No pictures should appear. The lines from the beginning of the listing through the one holding "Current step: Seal" must be reproduced exactly, and nothing more.
------------------------------
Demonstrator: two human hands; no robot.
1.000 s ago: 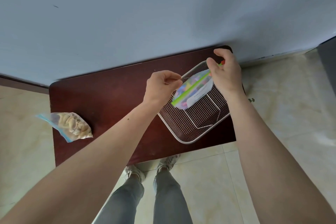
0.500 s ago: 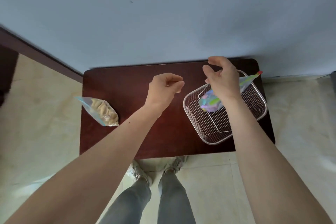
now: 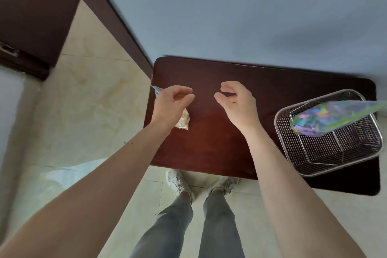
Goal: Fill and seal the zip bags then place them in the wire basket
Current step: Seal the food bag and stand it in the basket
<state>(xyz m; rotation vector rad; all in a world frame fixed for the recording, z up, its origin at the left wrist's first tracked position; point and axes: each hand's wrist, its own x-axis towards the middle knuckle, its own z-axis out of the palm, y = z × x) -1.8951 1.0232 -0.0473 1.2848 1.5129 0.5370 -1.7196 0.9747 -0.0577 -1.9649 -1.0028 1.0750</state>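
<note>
A zip bag of colourful pieces (image 3: 326, 119) with a green seal strip lies tilted across the far rim of the wire basket (image 3: 314, 163) at the table's right end. A second zip bag with pale contents (image 3: 184, 120) lies at the table's left end, mostly hidden under my left hand (image 3: 171, 104). That hand hovers over it with fingers curled and apart, holding nothing. My right hand (image 3: 236, 102) floats above the middle of the dark wooden table (image 3: 213, 142), fingers loosely curled and empty.
The table stands against a pale blue wall. A dark wooden baseboard and a dark cabinet (image 3: 31, 16) are at the left. Pale floor tiles, my legs and my shoes (image 3: 180, 184) show below the table's near edge.
My right hand let go of the colourful bag, which now rests on the basket, and moved left to the table's middle. My left hand moved over the pale bag. The view swung left.
</note>
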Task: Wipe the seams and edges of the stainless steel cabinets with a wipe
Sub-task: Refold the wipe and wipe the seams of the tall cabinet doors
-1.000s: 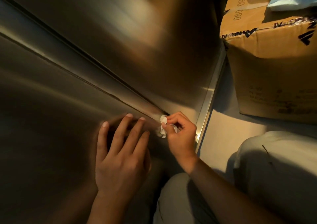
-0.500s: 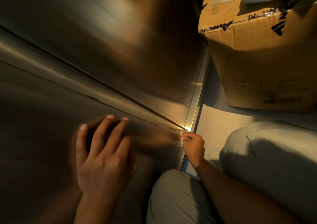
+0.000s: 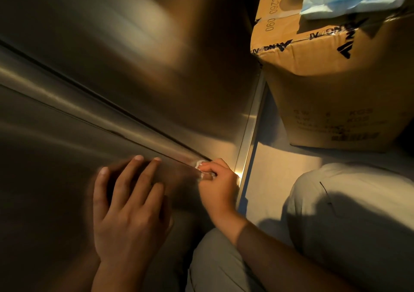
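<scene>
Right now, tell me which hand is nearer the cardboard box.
Right. The right hand pinches the wipe at the seam, just left of the cardboard box. The left hand lies flat on the cabinet, farther left.

- The wipe [image 3: 200, 165] is small, white and crumpled into a wad, pinched in the fingertips of the right hand [image 3: 218, 185]. Only its upper edge and a strip under the fingers show.
- It is pressed against the dark seam [image 3: 125, 110] between two brushed steel cabinet [image 3: 139, 52] panels, near the seam's lower end.
- The seam runs diagonally up and away from the right hand, just past the fingertips of the left hand [image 3: 128, 211].
</scene>
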Demonstrator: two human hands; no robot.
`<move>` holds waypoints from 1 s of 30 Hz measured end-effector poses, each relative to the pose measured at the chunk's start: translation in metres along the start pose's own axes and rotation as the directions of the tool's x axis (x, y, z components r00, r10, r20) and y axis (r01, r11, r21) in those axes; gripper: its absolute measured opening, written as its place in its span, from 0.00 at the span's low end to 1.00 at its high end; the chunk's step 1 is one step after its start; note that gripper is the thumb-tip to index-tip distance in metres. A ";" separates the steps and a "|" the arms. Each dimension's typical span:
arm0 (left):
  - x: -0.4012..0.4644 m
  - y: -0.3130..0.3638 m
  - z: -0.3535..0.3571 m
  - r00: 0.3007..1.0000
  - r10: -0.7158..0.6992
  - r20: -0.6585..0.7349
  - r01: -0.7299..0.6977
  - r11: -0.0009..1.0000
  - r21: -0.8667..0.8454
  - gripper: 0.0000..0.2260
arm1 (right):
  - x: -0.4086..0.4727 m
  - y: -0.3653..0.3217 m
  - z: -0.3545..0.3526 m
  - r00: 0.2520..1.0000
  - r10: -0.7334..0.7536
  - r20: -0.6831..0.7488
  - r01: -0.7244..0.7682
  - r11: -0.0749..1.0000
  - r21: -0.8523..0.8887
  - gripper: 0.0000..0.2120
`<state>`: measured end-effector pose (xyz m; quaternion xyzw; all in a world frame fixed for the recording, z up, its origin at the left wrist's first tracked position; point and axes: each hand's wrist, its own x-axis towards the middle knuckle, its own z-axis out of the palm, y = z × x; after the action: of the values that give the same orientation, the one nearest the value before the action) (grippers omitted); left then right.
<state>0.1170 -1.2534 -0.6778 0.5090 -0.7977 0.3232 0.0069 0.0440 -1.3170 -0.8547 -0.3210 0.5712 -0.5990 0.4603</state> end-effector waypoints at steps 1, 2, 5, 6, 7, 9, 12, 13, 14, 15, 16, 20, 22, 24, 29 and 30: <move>0.000 0.000 -0.001 1.000 -0.014 -0.001 0.014 1.000 -0.007 0.08 | -0.002 -0.018 0.003 0.999 -0.043 0.006 0.042 0.997 0.057 0.15; 0.000 0.000 -0.001 0.999 -0.031 -0.005 0.031 0.999 -0.009 0.08 | -0.004 -0.034 0.006 0.996 -0.086 0.004 0.085 0.990 0.116 0.14; -0.002 0.002 -0.002 0.996 -0.082 -0.034 0.082 0.997 -0.005 0.08 | -0.007 -0.077 0.014 0.985 -0.171 0.025 0.154 0.936 0.315 0.14; -0.002 0.003 -0.001 0.994 -0.095 -0.049 0.095 0.995 -0.003 0.08 | -0.008 -0.089 0.016 0.981 -0.191 0.041 0.162 0.914 0.373 0.14; -0.002 0.003 -0.001 0.992 -0.107 -0.060 0.107 0.994 0.000 0.07 | -0.008 -0.101 0.017 0.975 -0.212 0.063 0.167 0.894 0.416 0.14; -0.002 0.001 0.000 0.991 -0.121 -0.063 0.121 0.993 -0.003 0.10 | -0.009 -0.119 0.018 0.956 -0.266 0.128 0.174 0.859 0.482 0.12; -0.004 -0.002 0.002 0.991 -0.127 -0.042 0.127 0.992 0.000 0.15 | -0.006 -0.130 0.015 0.926 -0.316 0.206 0.161 0.826 0.540 0.11; -0.004 -0.002 0.002 0.991 -0.127 -0.033 0.128 0.992 0.008 0.15 | -0.004 -0.131 0.014 0.921 -0.322 0.221 0.159 0.825 0.542 0.11; -0.005 -0.003 0.003 0.992 -0.125 -0.024 0.125 0.992 0.016 0.14 | -0.001 -0.131 0.013 0.917 -0.326 0.229 0.160 0.828 0.537 0.11; -0.005 -0.003 0.003 0.992 -0.121 -0.017 0.121 0.992 0.023 0.12 | 0.001 -0.130 0.012 0.916 -0.328 0.231 0.164 0.831 0.532 0.10; -0.005 -0.003 0.003 0.993 -0.118 -0.014 0.118 0.993 0.029 0.11 | 0.005 -0.128 0.012 0.917 -0.329 0.228 0.167 0.833 0.528 0.10; -0.005 -0.002 0.001 0.994 -0.108 -0.009 0.108 0.994 0.020 0.08 | 0.013 -0.097 0.012 0.934 -0.317 0.161 0.209 0.855 0.474 0.09; -0.004 -0.001 0.000 0.995 -0.102 -0.002 0.102 0.995 0.014 0.09 | 0.015 -0.064 0.009 0.972 -0.198 0.131 0.128 0.902 0.413 0.10; -0.004 -0.001 0.000 0.996 -0.089 0.017 0.089 0.996 0.006 0.09 | 0.017 -0.029 0.004 0.992 -0.024 0.120 -0.018 0.942 0.336 0.10; -0.002 -0.002 -0.001 0.998 -0.040 0.040 0.041 0.999 -0.017 0.09 | 0.018 0.038 -0.008 0.989 0.125 0.084 -0.136 0.979 0.150 0.17; -0.002 -0.001 -0.002 0.999 -0.032 0.034 0.032 0.999 -0.021 0.09 | 0.018 0.050 -0.012 0.986 0.148 0.072 -0.156 0.980 0.120 0.17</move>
<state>0.1184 -1.2517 -0.6765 0.5269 -0.7930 0.3059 0.0043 0.0361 -1.3252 -0.9083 -0.2655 0.5408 -0.5862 0.5416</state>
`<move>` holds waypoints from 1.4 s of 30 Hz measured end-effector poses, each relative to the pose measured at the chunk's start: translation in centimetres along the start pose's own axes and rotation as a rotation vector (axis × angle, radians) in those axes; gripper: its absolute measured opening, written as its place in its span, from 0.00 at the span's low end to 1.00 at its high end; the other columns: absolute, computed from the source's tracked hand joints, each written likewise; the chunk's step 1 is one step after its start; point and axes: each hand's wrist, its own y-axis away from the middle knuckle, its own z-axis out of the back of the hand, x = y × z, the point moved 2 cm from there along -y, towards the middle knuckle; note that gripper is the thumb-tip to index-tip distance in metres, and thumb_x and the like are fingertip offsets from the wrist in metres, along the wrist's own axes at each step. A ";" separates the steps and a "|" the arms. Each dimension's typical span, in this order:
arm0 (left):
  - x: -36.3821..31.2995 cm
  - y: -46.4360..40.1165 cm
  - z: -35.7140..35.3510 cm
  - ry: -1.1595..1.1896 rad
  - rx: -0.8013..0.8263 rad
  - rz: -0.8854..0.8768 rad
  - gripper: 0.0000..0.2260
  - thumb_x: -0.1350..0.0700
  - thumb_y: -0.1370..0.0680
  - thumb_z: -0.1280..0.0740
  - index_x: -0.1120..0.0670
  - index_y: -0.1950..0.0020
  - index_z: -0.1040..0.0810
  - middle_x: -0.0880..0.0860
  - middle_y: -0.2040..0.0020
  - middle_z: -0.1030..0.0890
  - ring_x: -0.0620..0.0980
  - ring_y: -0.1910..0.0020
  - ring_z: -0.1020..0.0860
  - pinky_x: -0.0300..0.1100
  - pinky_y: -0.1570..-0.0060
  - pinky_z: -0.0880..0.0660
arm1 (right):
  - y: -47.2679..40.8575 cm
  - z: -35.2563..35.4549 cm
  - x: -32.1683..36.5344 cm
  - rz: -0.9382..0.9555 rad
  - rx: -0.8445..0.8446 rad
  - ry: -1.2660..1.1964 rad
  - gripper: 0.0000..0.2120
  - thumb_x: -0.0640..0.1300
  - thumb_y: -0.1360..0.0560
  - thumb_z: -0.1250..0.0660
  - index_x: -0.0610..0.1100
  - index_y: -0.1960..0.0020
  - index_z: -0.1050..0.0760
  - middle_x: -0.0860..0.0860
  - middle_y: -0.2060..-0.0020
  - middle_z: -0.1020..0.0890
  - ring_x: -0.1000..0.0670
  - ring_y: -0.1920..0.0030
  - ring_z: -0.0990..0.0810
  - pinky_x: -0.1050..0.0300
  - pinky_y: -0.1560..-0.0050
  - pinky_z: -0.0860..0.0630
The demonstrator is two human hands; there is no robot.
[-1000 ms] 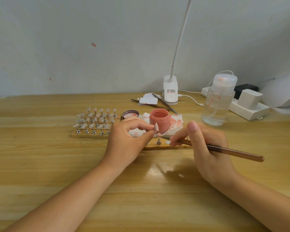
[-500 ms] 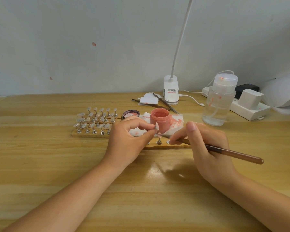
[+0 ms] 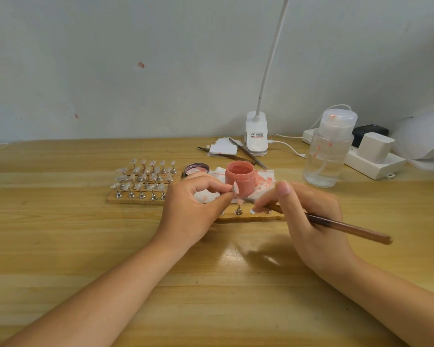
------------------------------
WRITTEN ANSWER:
Demonstrator: two human hands; no robot.
1.000 s ago: 
0.500 s ago: 
now: 
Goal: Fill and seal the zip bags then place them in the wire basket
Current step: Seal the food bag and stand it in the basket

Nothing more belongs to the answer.